* [Task]: In the material below, find the span from the line with "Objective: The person" to the line with "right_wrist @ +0" and transcribe only those lines, exactly, ends included, without the pictures.

* [Material for the task]:
========================================
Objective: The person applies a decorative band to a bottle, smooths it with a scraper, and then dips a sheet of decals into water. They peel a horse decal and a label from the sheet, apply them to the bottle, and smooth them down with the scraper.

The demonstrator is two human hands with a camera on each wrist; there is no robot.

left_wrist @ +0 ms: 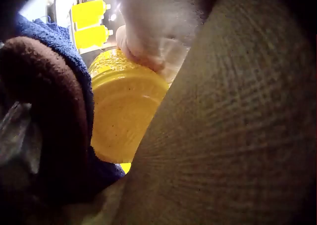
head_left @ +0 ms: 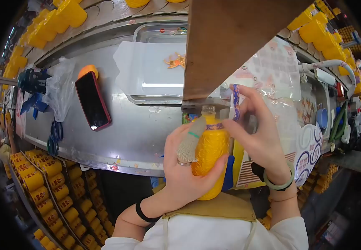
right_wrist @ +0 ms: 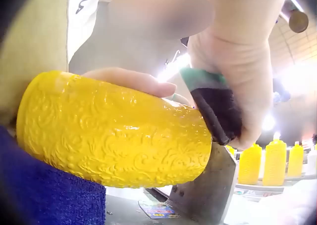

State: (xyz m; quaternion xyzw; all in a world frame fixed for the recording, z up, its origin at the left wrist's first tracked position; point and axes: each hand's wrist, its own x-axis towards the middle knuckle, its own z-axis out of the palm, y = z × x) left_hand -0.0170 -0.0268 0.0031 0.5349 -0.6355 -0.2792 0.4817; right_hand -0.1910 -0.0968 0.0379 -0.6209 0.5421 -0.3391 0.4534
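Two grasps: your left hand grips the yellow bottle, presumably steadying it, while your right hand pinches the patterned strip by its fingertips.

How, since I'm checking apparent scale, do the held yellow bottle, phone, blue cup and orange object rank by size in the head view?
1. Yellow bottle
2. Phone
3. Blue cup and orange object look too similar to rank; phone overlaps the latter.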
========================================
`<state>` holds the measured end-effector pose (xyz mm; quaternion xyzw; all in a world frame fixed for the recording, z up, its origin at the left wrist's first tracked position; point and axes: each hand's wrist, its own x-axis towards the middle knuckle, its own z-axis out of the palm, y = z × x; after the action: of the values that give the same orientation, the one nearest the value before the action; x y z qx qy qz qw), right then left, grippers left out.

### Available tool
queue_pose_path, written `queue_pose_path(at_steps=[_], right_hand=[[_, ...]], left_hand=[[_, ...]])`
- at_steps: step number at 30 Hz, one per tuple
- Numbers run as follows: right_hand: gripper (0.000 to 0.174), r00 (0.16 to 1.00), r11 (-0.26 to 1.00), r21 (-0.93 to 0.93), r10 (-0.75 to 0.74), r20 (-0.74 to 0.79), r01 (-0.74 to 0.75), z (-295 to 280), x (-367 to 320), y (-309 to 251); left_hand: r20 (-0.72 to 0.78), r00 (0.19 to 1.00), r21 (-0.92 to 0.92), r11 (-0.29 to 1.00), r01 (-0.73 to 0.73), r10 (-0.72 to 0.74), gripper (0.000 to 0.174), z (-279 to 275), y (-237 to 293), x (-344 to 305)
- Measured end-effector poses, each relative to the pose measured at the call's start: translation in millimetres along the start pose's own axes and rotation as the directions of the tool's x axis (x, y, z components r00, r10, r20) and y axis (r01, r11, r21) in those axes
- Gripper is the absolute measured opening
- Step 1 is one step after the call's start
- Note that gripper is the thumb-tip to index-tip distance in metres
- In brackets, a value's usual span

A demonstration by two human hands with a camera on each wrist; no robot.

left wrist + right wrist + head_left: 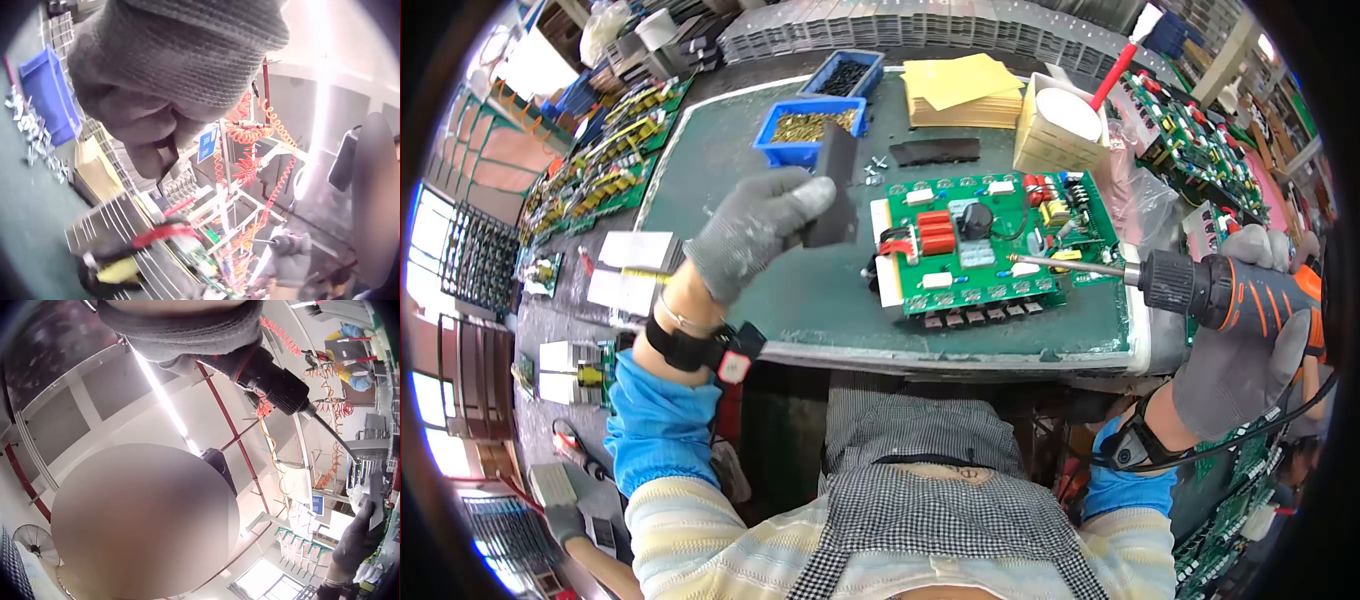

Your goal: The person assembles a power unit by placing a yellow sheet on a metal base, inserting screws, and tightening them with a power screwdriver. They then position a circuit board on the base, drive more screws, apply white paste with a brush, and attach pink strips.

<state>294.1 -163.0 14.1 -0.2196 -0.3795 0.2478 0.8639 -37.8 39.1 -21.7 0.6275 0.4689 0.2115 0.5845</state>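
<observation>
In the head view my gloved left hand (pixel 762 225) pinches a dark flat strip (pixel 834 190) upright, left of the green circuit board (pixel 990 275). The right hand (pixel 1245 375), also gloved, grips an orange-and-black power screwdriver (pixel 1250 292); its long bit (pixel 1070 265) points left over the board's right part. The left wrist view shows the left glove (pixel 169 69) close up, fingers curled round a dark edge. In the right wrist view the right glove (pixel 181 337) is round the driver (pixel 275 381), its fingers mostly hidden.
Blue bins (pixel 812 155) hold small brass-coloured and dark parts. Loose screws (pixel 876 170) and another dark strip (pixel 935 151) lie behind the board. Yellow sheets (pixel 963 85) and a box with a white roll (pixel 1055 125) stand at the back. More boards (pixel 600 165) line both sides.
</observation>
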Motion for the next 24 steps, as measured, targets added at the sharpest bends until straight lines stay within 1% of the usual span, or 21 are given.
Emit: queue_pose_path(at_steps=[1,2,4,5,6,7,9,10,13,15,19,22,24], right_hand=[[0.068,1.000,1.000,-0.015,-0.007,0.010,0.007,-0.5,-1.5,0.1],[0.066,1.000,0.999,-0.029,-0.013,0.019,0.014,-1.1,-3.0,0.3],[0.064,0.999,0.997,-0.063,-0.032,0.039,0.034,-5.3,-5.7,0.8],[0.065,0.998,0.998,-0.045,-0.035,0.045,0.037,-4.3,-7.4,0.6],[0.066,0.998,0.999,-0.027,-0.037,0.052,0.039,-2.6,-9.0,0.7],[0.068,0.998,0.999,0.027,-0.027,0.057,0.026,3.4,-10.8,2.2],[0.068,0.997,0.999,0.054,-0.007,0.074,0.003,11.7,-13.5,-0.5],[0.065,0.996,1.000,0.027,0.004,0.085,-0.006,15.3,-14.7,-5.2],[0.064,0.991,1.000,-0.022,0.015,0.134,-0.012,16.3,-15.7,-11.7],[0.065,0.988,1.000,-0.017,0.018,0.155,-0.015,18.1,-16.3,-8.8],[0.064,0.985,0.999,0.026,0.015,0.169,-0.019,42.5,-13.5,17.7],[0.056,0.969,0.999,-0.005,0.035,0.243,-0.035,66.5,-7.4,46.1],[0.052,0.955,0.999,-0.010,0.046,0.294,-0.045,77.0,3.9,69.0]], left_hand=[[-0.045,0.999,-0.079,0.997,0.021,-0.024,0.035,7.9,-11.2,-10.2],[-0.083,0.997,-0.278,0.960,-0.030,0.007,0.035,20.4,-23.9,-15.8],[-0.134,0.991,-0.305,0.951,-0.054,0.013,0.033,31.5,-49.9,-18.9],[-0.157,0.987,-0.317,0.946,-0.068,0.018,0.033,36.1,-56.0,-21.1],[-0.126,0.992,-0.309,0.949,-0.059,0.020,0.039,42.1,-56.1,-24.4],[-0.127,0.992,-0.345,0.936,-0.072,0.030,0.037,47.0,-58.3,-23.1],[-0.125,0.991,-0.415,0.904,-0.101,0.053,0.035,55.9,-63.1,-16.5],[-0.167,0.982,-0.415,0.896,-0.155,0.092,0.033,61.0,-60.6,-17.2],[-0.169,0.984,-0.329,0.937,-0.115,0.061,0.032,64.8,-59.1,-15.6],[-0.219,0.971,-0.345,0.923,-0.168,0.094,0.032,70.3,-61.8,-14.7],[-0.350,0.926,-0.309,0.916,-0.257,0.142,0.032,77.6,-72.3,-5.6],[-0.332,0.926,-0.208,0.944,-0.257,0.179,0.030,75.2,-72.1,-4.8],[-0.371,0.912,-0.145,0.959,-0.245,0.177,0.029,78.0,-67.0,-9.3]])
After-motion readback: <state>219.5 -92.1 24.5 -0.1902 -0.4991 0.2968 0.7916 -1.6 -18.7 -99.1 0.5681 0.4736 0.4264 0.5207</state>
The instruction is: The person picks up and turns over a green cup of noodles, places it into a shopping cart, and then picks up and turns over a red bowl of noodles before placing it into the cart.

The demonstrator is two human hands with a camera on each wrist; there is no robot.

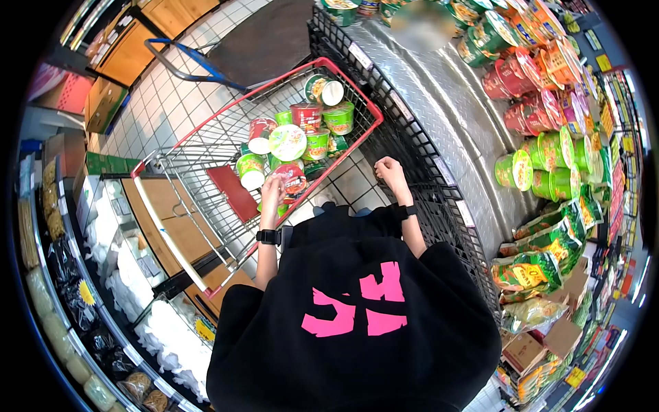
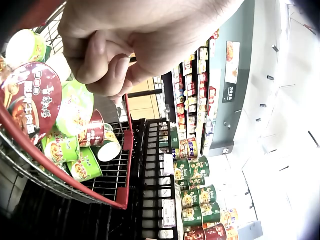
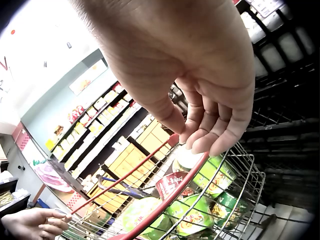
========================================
* [Solution]:
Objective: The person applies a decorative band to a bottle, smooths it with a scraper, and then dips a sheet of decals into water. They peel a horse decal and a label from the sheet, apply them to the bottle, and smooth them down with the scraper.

The demonstrator is two human hands with a camera on each wrist; there is no robot.

left_wrist @ +0 ms: 
head_left @ +0 ms: 
right_wrist @ +0 ms: 

No additional answer text is required.